Daarbij komt dat de regeringen, die worden gevormd tussen talrijke partijen, niet steeds de verkiezingsuitslag weerspiegelen. De burger mag wel stemmen maar hij mag niet kiezen. Ook is het zo dat grotere staatstussenkomst op talrijke gebieden de belangenvermenging in de hand werkt en de mogelijkheden van misbruik, corruptie, invloedzwendel en van fiscale en sociale fraude bevordert. De schandalen zijn niet van de lucht. De ironie van het noodlot brengt met zich dat juist de politieke partijen die ideologisch sterk ijveren voor Staatstussenkomst en overheidsreglementering het meest betrokken blijken bij corruptieschandalen. De media verkneukelen zich inmiddels in echte of vermeende wantoestanden. De cynicus, die nooit veraf is, verkondigt gniffelend: 'La société est pourrie. Mais ça sent si bon.'

8. DE PIR STELT EEN ESSENTIEEL ETHISCH PROBLEEM AAN DE ORDE

De mens van het einde van de XXste eeuw moet veel verwerken. Hij heeft moeite met de talrijke tegenstrijdigheden van wat hij ervaart. Hij is nu wel erg ontdaan en 'ontankerd' geraakt. Er is een Godsverduistering ingetreden, die de werkelijkheid heeft onttoverd. Het westerse paradigma, met zijn waardeschalen, kantelt.

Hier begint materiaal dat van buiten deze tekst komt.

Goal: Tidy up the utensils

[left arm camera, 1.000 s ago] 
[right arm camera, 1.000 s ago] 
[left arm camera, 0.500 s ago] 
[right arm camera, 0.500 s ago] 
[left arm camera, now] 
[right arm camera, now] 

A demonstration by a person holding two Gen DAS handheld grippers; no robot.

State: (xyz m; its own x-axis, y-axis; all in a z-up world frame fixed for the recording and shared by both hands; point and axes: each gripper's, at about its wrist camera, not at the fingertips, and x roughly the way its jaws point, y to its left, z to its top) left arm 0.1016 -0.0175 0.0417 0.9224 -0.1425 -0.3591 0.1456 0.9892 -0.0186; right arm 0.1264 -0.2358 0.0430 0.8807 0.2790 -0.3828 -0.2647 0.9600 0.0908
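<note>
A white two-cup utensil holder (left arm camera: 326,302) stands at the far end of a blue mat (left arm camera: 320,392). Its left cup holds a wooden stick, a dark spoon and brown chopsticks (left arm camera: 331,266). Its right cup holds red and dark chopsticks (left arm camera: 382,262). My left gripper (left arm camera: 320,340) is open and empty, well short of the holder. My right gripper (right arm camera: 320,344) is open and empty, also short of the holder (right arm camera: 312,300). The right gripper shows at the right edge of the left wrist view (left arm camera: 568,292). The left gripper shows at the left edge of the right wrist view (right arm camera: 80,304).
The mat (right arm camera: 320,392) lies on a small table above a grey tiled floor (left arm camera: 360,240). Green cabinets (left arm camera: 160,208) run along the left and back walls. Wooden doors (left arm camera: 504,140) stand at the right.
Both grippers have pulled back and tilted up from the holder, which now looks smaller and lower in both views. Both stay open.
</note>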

Eén zaak is zeker. De ethische dimensie van het beleid op alle domeinen en in alle maatschappelijke structuren dient zich aan op een benauwende en klemmende wijze. De hamvraag luidt hoe de alom om zich heen grijpende veranderingen kunnen worden omgebogen tot echte menselijke vooruitgang. De vraag naar goed en kwaad, de stelling dat het doel de middelen niet kan rechtvaardigen, de vraag naar de oorsprong van het ethisch bewustzijn en de algemene of relatieve gelding hiervan, komen over als onvermijdelijk maar ook als zeer verstorend. Een democratische samenleving, gedomineerd door het gelijk van de meerderheid en de bescherming van de minderheden, heeft het moeilijk om te aanvaarden dat inzake ethiek en moraal elke democratische besluitvorming te kort schiet. Het is niet de meerderheid die uitmaakt wat goed en kwaad is. Het is niet een verkiezingsuitslag, een referendum of een stemming in het parlement, die beslissen wat moreel mag en niet mag. Maar wie of wat dan wel? Wat is dan het alternatief?

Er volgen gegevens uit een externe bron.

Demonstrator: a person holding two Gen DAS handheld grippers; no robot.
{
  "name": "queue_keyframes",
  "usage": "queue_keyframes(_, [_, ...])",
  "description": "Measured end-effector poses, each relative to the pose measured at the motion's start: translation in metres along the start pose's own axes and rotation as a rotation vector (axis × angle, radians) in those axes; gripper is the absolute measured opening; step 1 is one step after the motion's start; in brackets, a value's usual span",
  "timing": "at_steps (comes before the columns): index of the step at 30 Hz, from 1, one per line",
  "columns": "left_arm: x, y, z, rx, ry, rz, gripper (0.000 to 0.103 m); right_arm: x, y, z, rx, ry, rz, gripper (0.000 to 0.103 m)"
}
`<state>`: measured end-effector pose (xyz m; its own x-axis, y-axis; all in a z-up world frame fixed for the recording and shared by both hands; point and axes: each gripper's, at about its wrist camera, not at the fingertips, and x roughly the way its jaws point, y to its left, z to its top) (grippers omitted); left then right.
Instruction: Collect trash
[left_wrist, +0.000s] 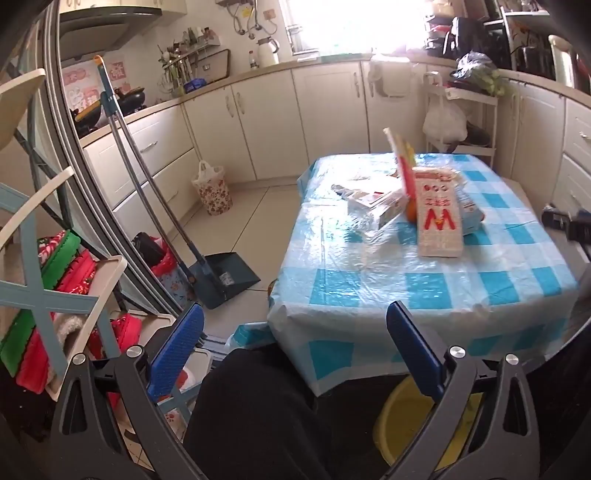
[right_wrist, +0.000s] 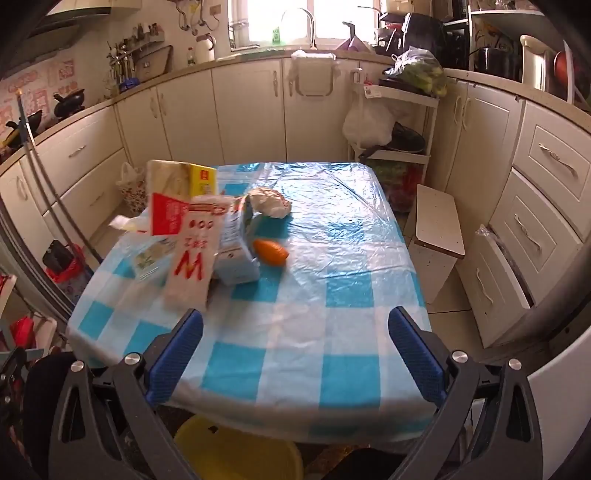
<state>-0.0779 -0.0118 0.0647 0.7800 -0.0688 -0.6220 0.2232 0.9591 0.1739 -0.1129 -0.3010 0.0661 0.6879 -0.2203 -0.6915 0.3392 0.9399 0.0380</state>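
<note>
**Both tools wide apart over the near edge of the worktop, trash piled ahead**

Your left tool (left_wrist: 295, 354) has its blue pads spread wide with nothing between them; your dark trouser leg (left_wrist: 255, 413) fills the gap below it. Your right tool (right_wrist: 295, 354) is just as wide apart and empty, hanging over the near edge of the worktop (right_wrist: 295, 325), which wears a blue-and-white checked plastic cover.

Only your left view shows the floor to the left of the worktop: a dark dustpan (left_wrist: 225, 277) with its long handle leaning toward the cabinets, a flowered bin (left_wrist: 213, 192) lined with a white bag, and a rack of red and green items (left_wrist: 55, 295) at the far left. It also catches the tip of your right tool (left_wrist: 565, 221) at its right edge.

Only your right view shows a small white stool (right_wrist: 439, 236) on the floor right of the worktop, and the drawers (right_wrist: 535, 221) beyond it.

Both views show a yellow basin (right_wrist: 236, 446) under the worktop's near edge.

The trash sits on the left half of the worktop in your right view: a white wrapper with a red W (right_wrist: 192, 266) lying flat and nearest you, a pale blue carton (right_wrist: 236, 254) touching it, an orange item (right_wrist: 271, 252) just beside the carton, a crumpled wrapper (right_wrist: 269, 203) farther back, and a red-and-yellow box (right_wrist: 177, 199) standing tilted behind.
</note>
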Motion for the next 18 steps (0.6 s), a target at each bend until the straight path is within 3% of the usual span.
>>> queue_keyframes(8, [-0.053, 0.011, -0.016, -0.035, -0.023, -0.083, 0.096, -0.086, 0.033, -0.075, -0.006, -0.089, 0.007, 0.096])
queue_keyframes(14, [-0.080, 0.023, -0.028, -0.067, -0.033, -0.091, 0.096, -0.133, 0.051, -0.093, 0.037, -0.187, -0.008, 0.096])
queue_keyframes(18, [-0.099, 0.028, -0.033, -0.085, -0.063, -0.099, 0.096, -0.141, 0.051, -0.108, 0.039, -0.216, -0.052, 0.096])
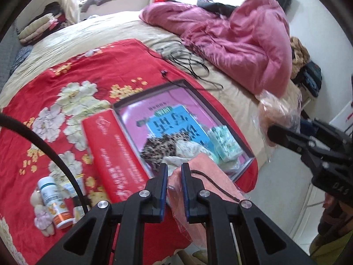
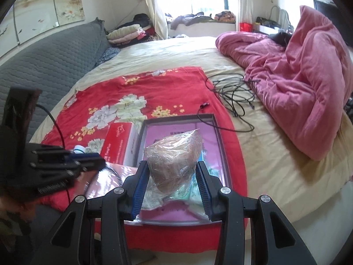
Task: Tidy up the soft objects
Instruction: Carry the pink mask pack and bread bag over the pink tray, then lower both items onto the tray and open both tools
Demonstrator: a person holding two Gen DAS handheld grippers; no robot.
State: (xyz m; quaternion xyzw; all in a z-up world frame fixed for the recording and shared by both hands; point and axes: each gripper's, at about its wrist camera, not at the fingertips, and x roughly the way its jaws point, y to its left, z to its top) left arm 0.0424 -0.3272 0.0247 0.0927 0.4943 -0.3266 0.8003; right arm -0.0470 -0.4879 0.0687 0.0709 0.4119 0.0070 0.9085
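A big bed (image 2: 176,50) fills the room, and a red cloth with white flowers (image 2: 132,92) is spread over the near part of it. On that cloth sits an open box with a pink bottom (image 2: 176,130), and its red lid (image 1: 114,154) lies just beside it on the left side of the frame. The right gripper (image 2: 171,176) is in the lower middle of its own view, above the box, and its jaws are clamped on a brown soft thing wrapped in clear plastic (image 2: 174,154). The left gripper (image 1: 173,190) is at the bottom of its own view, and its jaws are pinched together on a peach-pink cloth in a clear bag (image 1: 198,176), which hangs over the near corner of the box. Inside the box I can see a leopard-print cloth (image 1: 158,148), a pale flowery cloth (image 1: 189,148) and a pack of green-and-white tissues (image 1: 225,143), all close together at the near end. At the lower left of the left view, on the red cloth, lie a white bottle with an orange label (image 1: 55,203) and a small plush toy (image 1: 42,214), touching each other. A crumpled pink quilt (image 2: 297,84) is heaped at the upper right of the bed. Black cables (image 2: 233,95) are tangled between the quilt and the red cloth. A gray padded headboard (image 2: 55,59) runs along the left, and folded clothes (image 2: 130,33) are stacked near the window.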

Het debat is beslecht noch besloten. Het is nauwelijks aan de orde gesteld. Het zal in toenemende mate de maatschappelijke gedachtenwisseling beheersen, tenzij deze en volgende generaties zouden kiezen voor een samenleving van 'samenloosheid', een maatschappij van onverantwoordelijkheid en voor de dood van de menselijke persoon. André Malraux heeft ooit beweerd dat de XXIste eeuw religieus zou zijn of niet zou bestaan. Misschien krijgt hij gelijk. Veel zekerder evenwel lijkt de uitspraak dat de XXIste ofwel eeuw ethisch zal zijn ofwel zal vervallen in barbarendom.